• **Activity**: In the listing below, start your output at the line with "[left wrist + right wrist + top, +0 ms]" and end it after the line with "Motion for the", copying every line exactly.

::::

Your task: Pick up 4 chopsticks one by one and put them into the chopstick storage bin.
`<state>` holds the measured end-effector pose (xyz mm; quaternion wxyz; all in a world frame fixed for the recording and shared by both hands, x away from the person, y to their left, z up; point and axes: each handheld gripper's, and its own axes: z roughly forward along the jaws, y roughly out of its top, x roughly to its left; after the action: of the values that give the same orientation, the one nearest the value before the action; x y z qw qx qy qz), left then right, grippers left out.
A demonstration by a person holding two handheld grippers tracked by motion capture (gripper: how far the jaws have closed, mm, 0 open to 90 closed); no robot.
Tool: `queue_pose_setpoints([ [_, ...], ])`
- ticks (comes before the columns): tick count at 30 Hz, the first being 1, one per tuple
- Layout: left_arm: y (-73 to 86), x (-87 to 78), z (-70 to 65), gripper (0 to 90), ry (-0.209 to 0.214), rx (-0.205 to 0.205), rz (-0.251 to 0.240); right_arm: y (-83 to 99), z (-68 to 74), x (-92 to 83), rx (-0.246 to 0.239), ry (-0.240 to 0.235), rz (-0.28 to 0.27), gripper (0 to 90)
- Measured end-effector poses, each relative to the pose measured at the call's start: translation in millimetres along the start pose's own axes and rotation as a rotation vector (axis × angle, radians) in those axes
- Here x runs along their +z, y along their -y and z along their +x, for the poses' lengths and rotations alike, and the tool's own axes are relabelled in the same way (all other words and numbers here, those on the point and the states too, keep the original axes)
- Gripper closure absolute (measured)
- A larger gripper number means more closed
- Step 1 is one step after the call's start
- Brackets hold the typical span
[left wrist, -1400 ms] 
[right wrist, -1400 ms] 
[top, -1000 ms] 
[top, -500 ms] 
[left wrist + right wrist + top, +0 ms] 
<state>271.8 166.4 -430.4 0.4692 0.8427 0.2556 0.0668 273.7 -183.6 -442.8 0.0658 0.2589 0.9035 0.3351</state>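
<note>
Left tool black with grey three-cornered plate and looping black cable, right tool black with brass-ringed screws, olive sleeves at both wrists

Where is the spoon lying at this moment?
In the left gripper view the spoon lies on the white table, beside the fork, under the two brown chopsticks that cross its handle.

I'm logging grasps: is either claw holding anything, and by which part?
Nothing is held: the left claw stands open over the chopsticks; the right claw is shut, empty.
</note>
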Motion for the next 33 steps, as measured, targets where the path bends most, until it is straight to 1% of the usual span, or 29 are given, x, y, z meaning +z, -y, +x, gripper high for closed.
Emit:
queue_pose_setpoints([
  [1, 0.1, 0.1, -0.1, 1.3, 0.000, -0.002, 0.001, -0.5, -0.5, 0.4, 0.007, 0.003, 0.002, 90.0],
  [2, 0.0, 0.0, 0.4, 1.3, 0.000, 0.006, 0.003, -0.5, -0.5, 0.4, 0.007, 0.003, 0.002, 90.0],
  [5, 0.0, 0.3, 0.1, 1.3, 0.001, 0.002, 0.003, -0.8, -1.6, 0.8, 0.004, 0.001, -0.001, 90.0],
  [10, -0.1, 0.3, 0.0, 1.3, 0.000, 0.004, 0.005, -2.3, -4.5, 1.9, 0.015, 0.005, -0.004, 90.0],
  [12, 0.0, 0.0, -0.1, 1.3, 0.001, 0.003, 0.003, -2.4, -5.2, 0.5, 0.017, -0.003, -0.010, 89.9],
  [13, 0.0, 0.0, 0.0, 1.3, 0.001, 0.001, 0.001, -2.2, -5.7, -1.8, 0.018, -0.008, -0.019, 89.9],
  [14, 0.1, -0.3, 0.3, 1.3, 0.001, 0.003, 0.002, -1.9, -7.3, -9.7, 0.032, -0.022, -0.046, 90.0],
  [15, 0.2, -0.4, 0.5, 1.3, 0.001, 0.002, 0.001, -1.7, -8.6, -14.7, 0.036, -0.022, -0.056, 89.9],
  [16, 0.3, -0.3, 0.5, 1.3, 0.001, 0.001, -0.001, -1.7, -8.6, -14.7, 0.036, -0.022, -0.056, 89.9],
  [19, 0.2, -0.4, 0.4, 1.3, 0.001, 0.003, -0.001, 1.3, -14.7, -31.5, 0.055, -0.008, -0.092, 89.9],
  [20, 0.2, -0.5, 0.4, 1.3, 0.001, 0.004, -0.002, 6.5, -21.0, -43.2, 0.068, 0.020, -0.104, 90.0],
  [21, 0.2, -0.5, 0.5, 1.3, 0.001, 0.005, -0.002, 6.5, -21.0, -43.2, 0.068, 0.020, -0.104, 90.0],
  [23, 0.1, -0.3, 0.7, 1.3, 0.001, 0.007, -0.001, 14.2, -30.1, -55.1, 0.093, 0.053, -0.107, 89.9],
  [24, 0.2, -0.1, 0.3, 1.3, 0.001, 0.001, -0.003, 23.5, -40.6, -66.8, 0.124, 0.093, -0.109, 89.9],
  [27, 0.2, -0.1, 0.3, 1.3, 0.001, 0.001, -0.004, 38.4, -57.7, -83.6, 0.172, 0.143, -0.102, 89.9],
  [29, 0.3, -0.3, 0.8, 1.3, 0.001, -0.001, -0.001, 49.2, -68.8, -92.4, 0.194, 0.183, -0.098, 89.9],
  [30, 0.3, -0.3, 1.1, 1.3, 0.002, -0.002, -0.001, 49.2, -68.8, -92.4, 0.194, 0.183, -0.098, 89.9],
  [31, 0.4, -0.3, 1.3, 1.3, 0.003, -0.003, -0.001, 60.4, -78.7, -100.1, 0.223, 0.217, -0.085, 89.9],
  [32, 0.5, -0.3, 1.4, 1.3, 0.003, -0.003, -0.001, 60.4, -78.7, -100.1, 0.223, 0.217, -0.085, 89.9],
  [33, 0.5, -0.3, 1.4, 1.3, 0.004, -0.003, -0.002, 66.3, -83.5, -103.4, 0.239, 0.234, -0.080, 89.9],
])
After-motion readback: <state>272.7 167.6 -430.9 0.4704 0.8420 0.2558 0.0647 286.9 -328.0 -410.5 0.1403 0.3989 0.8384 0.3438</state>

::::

• **Expected answer**:
[left wrist + right wrist + top, +0 ms] 
<state>271.8 166.4 -430.4 0.4692 0.8427 0.2556 0.0668 273.7 -183.6 -442.8 0.0658 0.2589 0.9035 0.3351</state>
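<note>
Left tool black with grey three-cornered plate and looping black cable, right tool black with brass-ringed screws, olive sleeves at both wrists

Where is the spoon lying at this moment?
In the left gripper view the spoon lies on the white table, beside the fork, under the two brown chopsticks that cross its handle.

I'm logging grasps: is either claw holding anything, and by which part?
Nothing is held: the left claw stands open over the chopsticks; the right claw is shut, empty.
</note>
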Motion for the next 33 steps, as measured, targets where the path bends most, until it is straight to 1% of the usual span, or 29 are given, x, y, z meaning +z, -y, +x, gripper high for closed.

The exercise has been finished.